UNITED STATES DISTRICT COURT FOR THE EASTERN DISTRICT OF TEXAS LUFKIN DIVISION
Apr 30, 2020
CIVIL ACTION No. 9:19-cv-00096 (E.D. Tex. Apr. 30, 2020)

Opinion

CIVIL ACTION No. 9:19-cv-00096

04-30-2020

FIRST STATE BANK OF LIVINGSTON, Plaintiff, v. FIRST BANKERS CORPORATION, and JOHN HILL, Defendants.


**NOT FOR PRINTED PUBLICATION** ORDER ACCEPTING MAGISTRATE JUDGE'S REPORT AND RECOMMENDATION GRANTING DEFAULT JUDGMENT

Plaintiff First State Bank of Livingston filed this civil action against Defendants First Bankers Corporation and John Hill on June 10, 2019 alleging Defendants breached their contractual obligations, committed conversion of payments under the contracts, and breached their fiduciary duty to Plaintiff. (Doc. #1).

The court referred this case to the Honorable Keith Giblin, United States Magistrate Judge, for all pretrial matters. The court has received and considered the report (Doc. No. 15) of the magistrate judge, who recommends that the court grant Plaintiff's "Motion for Default Judgment" (Doc. No. 12) and enter final judgment. No objections to the report and recommendation have been filed. After considering the motion and the record, the court's independent review confirms that the magistrate judge's analysis is correct.

BACKGROUND

Defendant First Bankers Corporation ("First Bankers") is a broker and lender providing financing for fire trucks and equipment purchased by local fire departments and volunteer fire departments around the country. Defendant John Hill is the President and Registered Agent for First Bankers Corporation. First Bankers established a relationship with Plaintiff First State Bank of Livingston ("First State Bank") whereby the lease agreements and rights to receive payment are assigned to First State Bank of Livingston.

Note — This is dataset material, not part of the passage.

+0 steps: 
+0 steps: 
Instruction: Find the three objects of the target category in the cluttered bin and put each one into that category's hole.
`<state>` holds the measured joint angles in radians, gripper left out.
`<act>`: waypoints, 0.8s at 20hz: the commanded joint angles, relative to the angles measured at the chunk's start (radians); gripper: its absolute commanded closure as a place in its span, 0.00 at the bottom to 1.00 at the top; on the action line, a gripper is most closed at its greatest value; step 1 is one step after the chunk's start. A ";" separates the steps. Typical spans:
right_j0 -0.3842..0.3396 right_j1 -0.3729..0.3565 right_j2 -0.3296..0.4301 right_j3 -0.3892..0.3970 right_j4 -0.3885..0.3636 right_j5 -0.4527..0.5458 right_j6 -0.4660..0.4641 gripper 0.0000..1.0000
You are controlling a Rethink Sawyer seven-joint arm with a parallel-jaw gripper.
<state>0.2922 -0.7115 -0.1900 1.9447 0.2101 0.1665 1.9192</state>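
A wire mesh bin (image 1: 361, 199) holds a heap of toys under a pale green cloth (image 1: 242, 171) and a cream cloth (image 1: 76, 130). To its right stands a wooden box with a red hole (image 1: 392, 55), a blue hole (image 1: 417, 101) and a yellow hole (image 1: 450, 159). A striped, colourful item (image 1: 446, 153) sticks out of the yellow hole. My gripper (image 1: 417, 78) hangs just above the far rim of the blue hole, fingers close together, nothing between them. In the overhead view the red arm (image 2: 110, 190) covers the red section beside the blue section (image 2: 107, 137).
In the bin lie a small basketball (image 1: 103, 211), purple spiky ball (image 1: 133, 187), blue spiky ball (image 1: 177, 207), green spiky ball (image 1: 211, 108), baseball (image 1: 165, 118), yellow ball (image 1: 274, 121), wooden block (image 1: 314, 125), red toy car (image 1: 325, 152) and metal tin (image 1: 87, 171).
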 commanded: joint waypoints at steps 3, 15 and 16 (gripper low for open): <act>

In their Original Complaint, Plaintiff addresses five leases in which payment are owed, claiming that Defendants breached their contractual obligations with the Lease Agreements, committed conversion of payments under the Lease Agreements, and breached their fiduciary duty to Plaintiff. (Doc. #1 at 2-3). At the default judgment motion hearing, Plaintiff's damage information was supplemented, (Doc. #14-1), bringing Plaintiff's total damages to $385, 934.24.

The court granted Plaintiff's Motion for Substituted Service on September 5, 2019, after the court was informed that the Defendants, based in Indiana, were intentionally avoiding service of process. (Doc. #5). Plaintiff properly issued summons and had process served on the Defendants. Summons were returned executed for Defendants on September 24, 2019. [Dkt. 6 and 7]. Answers to the Complaint were due October 25, 2019. Id. The record shows Defendants have willfully failed to answer or otherwise defend within the time permitted by the Federal Rules.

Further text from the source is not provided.